Better binning for seasonality plots

For species with high observation counts, it is fine to bin by day. Doing so may reveal interesting features, such as spikes in the above data during the last week of April. As the bin width increases by row, W = 1,5,10,15,20,30, small-scale variations are lost in smoothing. Is there scientific rationale for excessively smoothing data?

My suggestion would be to make bin width a user-controlled parameter, and / or allow the graph to adapt to sample density, plotting by week or by day depending on sample size. I also voted for the previous request:

But think that allowing binning by week is only a start to what can be done in terms of improvement.


Hey, welcome to the forum! :)


@bradklee nice suggestion! Just a reminder that you can and should vote for your own feature requests


Adding a week of year binning is something we might provide as an option or default, but it’s unlikely binning by day will be implemented. Are there cases where you think binning by day would be truly necessary?

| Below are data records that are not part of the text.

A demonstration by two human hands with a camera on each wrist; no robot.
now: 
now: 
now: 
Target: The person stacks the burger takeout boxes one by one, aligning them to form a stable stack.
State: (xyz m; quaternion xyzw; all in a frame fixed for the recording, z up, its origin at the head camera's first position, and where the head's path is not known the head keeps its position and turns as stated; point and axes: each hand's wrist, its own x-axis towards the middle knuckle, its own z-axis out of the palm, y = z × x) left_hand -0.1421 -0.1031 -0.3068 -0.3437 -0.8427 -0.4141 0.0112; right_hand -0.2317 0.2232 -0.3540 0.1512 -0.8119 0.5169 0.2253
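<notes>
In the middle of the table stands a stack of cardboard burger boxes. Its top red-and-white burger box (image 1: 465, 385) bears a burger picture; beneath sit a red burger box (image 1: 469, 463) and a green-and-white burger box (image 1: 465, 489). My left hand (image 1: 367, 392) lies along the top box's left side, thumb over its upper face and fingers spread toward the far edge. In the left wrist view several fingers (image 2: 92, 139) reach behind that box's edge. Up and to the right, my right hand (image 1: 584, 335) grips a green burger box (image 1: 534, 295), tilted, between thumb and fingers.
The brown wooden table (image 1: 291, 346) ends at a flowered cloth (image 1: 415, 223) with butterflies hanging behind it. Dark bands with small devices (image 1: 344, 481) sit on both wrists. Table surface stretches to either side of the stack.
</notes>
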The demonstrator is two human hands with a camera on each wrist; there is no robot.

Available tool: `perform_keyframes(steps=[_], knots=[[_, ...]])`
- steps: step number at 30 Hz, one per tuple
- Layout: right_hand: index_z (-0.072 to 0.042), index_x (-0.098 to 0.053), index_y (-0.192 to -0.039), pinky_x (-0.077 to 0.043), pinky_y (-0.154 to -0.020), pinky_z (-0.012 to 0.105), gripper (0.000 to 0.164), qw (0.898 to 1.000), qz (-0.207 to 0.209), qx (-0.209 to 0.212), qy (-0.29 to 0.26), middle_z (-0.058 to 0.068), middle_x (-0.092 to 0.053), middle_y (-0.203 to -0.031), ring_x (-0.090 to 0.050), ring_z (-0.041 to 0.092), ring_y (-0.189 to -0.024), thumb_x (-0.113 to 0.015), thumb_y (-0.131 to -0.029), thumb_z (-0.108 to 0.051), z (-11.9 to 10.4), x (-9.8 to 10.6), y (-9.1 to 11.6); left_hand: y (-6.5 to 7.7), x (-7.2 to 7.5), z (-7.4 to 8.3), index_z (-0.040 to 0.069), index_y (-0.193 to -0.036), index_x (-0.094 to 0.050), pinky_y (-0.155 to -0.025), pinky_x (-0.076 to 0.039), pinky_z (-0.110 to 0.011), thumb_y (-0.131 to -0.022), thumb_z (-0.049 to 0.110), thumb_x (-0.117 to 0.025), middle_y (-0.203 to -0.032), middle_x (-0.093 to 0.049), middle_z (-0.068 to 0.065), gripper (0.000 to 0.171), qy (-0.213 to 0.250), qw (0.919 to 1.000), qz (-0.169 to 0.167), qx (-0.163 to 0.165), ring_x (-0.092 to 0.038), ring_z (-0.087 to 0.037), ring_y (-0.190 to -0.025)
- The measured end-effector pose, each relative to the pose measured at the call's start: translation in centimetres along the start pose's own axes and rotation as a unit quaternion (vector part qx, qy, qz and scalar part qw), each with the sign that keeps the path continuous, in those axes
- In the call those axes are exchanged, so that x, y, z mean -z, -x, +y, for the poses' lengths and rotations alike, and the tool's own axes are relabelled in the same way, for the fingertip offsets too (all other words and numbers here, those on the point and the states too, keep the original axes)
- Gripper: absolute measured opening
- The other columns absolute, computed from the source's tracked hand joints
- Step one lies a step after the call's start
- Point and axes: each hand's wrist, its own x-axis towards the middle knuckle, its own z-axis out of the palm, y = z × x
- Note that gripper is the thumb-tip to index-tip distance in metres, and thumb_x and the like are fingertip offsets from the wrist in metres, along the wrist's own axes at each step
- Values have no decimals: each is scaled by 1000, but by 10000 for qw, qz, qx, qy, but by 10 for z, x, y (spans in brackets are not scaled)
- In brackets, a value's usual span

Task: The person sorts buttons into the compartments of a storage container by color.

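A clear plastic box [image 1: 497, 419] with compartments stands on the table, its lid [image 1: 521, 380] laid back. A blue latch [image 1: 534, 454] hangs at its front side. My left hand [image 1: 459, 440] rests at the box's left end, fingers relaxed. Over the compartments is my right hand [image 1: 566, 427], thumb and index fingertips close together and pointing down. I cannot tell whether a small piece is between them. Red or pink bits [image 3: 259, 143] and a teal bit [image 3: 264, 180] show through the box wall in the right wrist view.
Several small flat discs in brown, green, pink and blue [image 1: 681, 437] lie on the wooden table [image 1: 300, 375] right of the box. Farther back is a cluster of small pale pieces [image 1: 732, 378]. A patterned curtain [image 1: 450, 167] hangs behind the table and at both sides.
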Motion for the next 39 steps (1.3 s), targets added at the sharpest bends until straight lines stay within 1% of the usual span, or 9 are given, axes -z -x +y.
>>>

FWIW, the spike in the last week of April should be due to the City Nature Challenge.

Hi tiwane,

Thanks for the info about the spike.

I don’t know about interesting scenarios that favor binning
by day, but I’m sure there are some out there. Whenever there
is enough data, that would be my default. If there is even more
data, then binning by hour might be interesting.

The casual user planning a sight-seeing adventure might not
care for fine-grained statistics, but science users probably will.

For example, on the data above: If you baseline the papilionids
from Eurytides marcellus, you’re left with a late season peak.
The peak has essentially one parameter, it’s width. Too see the
similarity, the most easy direct way is to just bin the data by
{11, 20, 13, 17} for glaucus, polyxenes, troilus, cresphontes
respectively. All four have quickly emerging logistic peaks, with
roughly the same shape (You can sort of see this in the data
above, but it’s more prominent after baseline correction).


Sure, but science users (and anyone else for that matter) can download the data and do any sort of manipulations they please with it. I think when you start talking about logistic peaks and baseline corrections, you may be going beyond what to expect from a website interface.


Yes, that is a good point. I don’t want to complain too much,
especially because data download is easy. Ultimately it may
be possible to have algorithmic analysis, which automates
statistical summaries, Ex. number of broods observed, peak
observation day, and peak width. That would add value.


1 Like